(Exercise goal) In the data below, which lines hold "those"? Copy every one.
[Records for the exercise Boundary: Start]
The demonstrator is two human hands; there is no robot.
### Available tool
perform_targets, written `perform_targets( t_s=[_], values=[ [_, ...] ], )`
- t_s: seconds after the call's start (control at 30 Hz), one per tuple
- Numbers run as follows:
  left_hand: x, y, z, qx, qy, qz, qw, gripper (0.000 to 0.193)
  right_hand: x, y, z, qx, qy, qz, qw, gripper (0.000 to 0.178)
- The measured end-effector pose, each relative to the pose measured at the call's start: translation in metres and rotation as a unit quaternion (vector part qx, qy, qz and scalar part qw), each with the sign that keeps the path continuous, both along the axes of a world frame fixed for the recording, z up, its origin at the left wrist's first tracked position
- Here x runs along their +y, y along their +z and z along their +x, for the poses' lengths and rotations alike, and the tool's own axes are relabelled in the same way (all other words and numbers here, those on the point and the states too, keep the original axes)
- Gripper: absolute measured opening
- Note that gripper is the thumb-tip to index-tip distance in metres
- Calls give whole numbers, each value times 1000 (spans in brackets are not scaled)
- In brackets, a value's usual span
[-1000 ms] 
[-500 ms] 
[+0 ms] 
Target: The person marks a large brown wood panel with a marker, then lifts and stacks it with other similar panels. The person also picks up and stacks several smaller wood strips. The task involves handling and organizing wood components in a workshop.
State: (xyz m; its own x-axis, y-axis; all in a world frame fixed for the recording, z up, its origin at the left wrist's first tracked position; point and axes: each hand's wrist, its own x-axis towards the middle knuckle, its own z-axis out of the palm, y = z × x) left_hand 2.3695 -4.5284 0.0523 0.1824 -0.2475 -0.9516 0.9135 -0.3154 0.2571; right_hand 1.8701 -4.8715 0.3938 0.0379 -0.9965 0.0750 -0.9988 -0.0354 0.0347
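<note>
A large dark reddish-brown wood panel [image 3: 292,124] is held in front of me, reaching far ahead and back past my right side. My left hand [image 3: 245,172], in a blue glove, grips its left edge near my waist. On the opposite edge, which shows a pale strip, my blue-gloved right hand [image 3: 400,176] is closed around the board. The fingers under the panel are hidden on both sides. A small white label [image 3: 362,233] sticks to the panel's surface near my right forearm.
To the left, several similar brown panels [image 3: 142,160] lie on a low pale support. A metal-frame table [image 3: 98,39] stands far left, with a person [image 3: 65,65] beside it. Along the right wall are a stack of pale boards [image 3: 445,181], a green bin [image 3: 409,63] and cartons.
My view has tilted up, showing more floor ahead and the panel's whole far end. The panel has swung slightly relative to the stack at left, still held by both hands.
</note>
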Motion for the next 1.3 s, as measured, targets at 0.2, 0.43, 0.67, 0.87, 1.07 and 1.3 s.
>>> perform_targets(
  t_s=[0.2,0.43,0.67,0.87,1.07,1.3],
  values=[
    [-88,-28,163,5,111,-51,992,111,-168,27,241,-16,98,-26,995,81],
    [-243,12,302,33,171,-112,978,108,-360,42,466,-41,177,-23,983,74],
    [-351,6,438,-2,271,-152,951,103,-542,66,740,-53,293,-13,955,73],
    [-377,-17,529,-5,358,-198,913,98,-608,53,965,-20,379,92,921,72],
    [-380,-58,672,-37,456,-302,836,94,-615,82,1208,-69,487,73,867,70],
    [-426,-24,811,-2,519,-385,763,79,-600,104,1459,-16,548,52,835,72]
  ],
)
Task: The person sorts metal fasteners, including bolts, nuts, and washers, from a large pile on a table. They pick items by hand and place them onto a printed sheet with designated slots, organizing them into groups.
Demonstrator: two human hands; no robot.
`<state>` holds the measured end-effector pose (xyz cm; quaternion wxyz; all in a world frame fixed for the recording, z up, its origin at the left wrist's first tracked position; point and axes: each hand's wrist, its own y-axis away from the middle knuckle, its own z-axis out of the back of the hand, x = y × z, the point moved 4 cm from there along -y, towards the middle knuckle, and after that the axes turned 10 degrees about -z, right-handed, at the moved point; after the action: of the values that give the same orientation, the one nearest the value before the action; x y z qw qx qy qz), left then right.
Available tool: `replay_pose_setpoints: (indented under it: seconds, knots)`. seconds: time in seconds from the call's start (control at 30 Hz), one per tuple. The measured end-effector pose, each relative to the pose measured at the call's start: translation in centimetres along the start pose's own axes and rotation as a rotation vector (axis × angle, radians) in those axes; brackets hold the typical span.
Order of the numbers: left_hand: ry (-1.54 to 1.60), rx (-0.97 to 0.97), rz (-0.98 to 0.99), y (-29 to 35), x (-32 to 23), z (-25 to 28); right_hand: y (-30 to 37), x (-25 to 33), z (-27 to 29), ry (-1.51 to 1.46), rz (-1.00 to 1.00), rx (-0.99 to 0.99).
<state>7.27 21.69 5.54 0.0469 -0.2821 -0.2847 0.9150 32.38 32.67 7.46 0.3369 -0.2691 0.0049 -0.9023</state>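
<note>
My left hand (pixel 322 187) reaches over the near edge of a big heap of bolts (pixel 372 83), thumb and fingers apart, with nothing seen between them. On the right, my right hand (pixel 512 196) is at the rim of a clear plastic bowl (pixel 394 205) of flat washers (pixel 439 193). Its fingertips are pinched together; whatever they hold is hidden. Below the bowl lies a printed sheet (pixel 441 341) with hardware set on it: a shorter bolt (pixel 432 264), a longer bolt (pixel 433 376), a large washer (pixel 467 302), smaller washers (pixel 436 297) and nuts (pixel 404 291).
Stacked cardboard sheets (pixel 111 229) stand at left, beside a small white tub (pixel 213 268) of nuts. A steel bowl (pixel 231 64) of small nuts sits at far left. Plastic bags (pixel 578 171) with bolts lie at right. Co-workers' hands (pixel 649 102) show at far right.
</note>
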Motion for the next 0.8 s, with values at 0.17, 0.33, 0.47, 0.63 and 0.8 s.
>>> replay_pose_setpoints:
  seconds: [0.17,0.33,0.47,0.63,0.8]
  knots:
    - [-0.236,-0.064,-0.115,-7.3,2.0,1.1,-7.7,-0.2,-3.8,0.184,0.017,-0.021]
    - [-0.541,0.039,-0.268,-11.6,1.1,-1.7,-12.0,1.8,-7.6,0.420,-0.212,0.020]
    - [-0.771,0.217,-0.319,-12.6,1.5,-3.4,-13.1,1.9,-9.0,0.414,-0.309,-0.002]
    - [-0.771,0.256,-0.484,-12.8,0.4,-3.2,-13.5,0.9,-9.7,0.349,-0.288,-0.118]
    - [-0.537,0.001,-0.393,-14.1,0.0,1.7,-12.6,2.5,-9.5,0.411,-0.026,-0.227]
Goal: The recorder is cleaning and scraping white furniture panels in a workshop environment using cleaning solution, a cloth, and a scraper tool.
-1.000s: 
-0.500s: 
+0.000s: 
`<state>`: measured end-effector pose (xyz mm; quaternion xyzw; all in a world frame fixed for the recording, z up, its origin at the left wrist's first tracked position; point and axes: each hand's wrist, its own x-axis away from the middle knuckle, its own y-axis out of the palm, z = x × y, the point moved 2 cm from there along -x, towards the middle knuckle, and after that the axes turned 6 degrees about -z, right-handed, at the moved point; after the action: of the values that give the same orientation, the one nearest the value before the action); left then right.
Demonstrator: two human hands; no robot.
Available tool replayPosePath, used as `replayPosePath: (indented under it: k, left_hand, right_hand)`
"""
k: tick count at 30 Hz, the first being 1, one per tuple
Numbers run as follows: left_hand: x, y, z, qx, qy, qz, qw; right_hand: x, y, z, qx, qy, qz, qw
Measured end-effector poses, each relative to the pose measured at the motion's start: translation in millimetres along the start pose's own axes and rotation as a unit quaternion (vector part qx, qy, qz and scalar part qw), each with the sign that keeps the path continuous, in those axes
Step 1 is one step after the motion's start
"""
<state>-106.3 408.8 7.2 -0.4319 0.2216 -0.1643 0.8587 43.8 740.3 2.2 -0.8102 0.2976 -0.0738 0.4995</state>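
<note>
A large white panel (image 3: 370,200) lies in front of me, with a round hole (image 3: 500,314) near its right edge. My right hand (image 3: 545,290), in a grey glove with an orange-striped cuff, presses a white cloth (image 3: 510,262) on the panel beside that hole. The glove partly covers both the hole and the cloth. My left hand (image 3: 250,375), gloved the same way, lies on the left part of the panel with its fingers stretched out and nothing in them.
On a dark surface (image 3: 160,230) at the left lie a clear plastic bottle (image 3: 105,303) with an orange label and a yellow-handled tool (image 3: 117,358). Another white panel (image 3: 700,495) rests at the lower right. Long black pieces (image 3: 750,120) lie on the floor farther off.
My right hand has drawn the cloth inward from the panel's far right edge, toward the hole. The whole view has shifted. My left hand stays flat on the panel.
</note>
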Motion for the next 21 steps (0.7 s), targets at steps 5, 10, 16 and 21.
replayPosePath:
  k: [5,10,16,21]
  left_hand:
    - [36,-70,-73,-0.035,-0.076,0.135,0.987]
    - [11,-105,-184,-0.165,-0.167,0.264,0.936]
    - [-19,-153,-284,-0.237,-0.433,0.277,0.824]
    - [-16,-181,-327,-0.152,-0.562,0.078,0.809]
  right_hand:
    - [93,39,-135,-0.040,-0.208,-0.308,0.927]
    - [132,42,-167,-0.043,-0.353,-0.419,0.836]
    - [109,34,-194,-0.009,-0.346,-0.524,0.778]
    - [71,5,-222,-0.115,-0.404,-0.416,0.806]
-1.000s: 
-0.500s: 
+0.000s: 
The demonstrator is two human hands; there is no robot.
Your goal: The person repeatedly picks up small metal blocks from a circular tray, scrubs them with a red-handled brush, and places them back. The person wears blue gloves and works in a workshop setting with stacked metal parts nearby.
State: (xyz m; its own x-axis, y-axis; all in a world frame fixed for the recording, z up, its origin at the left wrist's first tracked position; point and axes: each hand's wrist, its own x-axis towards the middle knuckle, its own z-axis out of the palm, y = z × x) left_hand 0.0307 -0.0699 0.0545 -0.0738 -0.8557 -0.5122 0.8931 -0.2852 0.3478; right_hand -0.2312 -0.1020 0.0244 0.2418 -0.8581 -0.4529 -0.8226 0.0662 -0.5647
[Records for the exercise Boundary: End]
(Final answer)
- Here x runs along their +y, y along their +z and z along their +x, for the poses' lengths and rotations alike, and the tool's own axes are relabelled in the same way (all other words and numbers here, those on the point and the states too, keep the original axes)
Available tool: `replay_pose_setpoints: (indented under it: seconds, knots)`. seconds: time in seconds from the call's start (control at 30 Hz), one per tuple. The measured end-effector pose, each relative to the pose measured at the call's start: translation in centimetres along the start pose's own axes and rotation as a rotation vector (axis × angle, radians) in those axes; brackets hold the typical span.
Measured end-effector poses, each relative to the pose measured at the motion's start: translation in millimetres along the start pose's own axes and rotation as a unit quaternion (vector part qx, qy, qz and scalar part qw), each with the sign that keeps the path continuous, in those axes

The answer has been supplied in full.